Problem:
Using the entries below, write out the line with "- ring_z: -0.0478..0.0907", the line with "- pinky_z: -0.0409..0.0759", and every line in between, exactly as each is written.

[Material for this task Boundary: Start]

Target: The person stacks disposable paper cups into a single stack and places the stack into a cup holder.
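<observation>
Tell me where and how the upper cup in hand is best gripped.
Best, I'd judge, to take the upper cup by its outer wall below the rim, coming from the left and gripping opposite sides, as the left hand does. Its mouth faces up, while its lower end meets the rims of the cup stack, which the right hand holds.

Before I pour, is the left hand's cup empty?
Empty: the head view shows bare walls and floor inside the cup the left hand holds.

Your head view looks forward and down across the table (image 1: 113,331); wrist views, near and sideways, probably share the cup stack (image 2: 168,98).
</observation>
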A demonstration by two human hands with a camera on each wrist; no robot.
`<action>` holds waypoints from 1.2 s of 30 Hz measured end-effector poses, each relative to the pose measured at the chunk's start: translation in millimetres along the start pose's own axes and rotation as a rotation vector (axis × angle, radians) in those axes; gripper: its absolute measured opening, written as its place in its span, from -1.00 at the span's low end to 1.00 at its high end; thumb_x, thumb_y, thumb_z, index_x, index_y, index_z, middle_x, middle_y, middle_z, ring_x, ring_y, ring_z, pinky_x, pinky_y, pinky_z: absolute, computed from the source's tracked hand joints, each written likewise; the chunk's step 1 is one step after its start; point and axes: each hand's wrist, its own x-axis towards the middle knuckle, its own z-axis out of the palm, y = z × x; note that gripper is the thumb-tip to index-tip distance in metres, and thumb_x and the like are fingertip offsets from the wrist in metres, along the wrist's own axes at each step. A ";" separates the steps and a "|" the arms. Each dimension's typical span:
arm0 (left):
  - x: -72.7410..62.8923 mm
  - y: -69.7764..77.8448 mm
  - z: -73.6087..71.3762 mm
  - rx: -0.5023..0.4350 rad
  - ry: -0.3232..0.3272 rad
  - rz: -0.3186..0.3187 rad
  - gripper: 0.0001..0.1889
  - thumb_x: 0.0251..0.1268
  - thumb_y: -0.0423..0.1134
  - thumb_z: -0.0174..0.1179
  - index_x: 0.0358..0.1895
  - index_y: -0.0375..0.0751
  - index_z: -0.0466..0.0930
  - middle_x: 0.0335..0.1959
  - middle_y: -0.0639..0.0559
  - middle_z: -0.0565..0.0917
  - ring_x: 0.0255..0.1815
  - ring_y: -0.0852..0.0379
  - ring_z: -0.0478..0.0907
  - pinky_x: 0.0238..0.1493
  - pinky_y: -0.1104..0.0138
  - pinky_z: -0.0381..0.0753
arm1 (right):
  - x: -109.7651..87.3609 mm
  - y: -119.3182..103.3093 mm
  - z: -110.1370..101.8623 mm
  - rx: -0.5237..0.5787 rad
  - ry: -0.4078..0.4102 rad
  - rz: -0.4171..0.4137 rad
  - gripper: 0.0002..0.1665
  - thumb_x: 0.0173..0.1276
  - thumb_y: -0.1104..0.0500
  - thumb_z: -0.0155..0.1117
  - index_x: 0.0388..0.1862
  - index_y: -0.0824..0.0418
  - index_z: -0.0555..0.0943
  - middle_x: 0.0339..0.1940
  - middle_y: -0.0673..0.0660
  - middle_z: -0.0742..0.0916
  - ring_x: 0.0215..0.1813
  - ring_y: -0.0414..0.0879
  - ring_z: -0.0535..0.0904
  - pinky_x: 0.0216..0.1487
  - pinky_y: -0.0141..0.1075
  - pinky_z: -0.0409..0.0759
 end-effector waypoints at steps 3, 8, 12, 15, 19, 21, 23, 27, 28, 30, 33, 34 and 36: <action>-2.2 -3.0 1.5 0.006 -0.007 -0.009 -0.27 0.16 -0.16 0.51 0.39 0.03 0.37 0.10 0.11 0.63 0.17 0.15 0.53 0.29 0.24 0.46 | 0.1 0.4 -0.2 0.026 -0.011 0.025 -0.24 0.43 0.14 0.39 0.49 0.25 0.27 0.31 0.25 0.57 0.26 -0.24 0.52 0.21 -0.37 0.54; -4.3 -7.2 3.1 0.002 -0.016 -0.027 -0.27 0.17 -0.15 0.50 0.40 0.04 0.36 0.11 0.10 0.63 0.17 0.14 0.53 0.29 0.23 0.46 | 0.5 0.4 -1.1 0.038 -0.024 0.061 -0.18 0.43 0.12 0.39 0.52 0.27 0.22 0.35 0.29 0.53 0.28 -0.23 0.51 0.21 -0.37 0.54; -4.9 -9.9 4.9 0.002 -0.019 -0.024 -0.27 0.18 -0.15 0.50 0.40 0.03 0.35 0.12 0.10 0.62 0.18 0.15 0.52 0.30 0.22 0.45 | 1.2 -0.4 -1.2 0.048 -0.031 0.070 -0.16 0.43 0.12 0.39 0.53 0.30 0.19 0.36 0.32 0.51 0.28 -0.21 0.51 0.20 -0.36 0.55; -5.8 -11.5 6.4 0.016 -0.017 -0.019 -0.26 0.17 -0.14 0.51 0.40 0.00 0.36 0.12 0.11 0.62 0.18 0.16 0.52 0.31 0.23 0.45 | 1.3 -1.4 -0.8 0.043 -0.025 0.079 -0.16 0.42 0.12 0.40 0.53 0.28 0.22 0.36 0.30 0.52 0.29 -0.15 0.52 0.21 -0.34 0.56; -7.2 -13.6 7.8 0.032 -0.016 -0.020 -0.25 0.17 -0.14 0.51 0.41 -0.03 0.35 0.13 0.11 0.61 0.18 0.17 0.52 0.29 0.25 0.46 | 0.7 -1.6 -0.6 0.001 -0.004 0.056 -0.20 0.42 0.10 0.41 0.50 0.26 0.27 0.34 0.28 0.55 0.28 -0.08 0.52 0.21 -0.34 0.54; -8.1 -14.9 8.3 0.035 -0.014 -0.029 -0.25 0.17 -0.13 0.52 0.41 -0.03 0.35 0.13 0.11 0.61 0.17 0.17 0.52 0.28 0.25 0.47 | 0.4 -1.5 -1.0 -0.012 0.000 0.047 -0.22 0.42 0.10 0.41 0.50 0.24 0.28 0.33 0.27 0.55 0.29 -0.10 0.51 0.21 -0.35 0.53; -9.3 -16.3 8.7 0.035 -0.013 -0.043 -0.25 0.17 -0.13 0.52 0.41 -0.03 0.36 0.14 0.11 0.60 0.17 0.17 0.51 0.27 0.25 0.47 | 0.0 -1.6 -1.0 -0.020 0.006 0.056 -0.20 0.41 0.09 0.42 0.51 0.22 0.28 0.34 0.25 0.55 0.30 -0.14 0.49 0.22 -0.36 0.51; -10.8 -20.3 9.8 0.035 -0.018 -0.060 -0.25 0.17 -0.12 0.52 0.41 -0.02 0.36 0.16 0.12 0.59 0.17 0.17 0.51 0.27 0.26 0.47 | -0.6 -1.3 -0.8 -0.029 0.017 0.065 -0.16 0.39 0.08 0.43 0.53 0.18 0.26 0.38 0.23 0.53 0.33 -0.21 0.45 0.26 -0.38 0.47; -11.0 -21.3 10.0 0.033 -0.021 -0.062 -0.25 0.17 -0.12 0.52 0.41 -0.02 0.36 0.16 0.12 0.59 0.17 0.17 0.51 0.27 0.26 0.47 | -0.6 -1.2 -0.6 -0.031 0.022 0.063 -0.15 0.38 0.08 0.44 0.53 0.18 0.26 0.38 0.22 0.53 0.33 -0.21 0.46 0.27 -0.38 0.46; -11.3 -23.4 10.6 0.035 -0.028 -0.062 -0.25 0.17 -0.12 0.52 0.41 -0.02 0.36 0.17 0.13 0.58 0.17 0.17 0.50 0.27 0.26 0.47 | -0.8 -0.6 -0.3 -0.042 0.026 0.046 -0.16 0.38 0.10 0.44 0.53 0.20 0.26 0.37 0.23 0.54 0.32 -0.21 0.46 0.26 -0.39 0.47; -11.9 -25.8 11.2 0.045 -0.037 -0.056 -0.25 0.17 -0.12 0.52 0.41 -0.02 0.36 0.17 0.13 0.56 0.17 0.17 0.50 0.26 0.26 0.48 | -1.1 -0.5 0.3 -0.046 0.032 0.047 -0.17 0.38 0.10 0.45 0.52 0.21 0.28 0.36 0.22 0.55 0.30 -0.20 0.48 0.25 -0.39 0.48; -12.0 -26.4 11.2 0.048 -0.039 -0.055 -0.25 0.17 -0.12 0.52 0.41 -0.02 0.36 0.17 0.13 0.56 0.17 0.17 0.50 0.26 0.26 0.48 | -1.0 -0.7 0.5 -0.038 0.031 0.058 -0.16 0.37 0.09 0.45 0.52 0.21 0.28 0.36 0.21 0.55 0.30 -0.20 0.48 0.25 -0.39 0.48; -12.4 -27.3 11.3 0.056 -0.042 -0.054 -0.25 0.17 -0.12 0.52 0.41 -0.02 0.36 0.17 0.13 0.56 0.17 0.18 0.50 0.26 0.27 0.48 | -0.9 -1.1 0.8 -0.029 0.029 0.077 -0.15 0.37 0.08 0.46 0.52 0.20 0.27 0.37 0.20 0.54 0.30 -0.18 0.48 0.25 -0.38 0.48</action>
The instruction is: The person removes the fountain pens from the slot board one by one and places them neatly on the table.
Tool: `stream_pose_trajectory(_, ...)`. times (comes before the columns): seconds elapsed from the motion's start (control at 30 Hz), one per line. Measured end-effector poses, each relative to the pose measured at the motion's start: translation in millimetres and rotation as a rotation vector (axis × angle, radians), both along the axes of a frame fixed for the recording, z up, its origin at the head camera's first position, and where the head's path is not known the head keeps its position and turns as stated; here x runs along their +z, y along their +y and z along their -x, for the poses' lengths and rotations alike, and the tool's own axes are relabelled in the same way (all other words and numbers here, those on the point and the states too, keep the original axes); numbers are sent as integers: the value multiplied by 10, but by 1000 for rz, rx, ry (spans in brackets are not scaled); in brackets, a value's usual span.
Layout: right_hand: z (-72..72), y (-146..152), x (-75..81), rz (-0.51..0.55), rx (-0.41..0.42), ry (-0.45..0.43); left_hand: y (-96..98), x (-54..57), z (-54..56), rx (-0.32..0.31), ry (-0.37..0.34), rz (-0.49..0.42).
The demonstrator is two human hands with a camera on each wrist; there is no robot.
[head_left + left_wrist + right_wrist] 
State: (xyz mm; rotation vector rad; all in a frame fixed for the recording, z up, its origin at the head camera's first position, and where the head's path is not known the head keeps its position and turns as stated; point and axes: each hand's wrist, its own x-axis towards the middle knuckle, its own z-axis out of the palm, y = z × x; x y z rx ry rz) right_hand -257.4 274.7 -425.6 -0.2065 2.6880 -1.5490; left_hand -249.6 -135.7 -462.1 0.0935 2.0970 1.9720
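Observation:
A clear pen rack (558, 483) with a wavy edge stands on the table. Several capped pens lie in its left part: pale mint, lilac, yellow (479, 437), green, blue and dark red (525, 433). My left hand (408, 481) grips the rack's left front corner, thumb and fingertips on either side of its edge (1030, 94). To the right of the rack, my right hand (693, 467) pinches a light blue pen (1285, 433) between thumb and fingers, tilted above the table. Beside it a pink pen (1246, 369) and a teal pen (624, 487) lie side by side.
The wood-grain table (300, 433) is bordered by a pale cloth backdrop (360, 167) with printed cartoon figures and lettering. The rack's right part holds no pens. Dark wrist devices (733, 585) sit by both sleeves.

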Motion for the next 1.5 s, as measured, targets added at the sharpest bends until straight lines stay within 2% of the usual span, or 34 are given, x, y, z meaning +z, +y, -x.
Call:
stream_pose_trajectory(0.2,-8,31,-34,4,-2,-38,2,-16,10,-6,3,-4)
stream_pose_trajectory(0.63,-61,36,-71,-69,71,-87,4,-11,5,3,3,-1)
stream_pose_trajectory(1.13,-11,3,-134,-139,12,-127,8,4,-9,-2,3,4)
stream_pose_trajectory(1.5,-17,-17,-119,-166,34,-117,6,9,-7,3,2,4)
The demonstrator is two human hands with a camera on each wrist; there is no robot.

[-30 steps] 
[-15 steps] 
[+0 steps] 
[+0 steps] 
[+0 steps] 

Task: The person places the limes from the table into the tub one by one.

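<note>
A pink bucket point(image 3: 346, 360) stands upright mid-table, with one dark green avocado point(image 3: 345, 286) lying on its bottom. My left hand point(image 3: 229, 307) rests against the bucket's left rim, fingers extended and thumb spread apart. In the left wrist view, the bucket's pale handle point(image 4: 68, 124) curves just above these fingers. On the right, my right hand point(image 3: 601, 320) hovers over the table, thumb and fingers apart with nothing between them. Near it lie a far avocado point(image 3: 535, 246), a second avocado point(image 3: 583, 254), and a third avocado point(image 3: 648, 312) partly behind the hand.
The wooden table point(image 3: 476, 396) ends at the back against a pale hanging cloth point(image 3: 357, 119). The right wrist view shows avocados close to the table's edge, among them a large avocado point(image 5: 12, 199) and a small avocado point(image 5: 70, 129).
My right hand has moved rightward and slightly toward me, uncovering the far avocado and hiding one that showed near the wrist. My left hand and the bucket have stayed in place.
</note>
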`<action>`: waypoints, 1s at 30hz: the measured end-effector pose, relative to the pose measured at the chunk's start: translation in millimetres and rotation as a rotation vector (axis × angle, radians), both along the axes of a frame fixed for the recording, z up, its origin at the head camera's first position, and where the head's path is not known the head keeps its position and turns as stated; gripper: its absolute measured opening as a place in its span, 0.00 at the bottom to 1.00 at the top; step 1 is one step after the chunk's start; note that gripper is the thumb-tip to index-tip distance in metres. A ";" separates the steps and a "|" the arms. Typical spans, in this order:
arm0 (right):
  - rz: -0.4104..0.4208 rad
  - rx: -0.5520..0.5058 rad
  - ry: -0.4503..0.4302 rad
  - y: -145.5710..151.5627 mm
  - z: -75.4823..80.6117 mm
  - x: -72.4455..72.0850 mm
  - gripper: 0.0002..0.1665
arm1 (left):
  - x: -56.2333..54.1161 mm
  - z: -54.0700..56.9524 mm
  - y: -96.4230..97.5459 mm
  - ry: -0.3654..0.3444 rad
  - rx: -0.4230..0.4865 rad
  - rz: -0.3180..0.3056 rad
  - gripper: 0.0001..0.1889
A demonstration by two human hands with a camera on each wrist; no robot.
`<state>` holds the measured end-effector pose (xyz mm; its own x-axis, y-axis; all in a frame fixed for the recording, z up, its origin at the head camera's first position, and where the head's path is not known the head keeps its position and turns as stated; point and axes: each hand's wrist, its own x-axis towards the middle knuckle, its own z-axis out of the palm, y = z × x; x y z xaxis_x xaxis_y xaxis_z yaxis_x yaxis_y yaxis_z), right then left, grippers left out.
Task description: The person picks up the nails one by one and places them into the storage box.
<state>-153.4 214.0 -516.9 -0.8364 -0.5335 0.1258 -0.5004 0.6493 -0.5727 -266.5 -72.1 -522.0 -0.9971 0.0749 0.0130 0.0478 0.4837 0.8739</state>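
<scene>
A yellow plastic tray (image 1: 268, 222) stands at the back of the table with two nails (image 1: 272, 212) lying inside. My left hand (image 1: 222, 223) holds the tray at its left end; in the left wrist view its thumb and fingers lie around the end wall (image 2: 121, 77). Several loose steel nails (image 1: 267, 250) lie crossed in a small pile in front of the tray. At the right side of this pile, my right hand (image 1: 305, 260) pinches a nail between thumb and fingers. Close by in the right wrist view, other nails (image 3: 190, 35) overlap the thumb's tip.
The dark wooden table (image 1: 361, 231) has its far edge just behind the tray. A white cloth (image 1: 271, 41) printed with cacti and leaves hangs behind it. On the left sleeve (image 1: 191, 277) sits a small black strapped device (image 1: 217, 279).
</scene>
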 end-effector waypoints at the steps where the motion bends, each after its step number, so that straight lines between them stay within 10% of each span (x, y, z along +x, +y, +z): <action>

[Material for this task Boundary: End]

Exercise response:
  - ring_z: -0.0478..0.0907
  - pinky_x: 0.0238..0.1493
  - pinky_y: -0.1104..0.0138
  - pinky_z: -0.0381..0.0753
arm1 (right):
  - x: -109.7651..87.3609 mm
  - y: -119.3182..103.3093 mm
  - z: -110.1370..101.8623 mm
  - rx: -0.5237..0.5787 rad
  - ry: -0.4078..0.4102 rad
  - rz: -0.4171..0.4137 rad
  - gripper: 0.0002..0.1665
  - thumb_x: 0.0173..0.1276
  - thumb_y: -0.1104..0.0500
  - thumb_z: -0.0155..0.1117
  - index_x: 0.0388..0.1862
  - index_y: -0.0824..0.0418
  - index_z: -0.0555..0.0943
  - middle_x: 0.0339..0.1940
  - middle_y: -0.0673..0.0660
  - middle_z: -0.0742..0.0916
  - ring_x: 0.0215..0.1813
  - ring_y: -0.0414..0.0879
  - ring_z: -0.0535..0.0904
  - pinky_x: 0.0216..0.1487
  - pinky_y: -0.0141..0.1075
  - pinky_z: -0.0409..0.0759

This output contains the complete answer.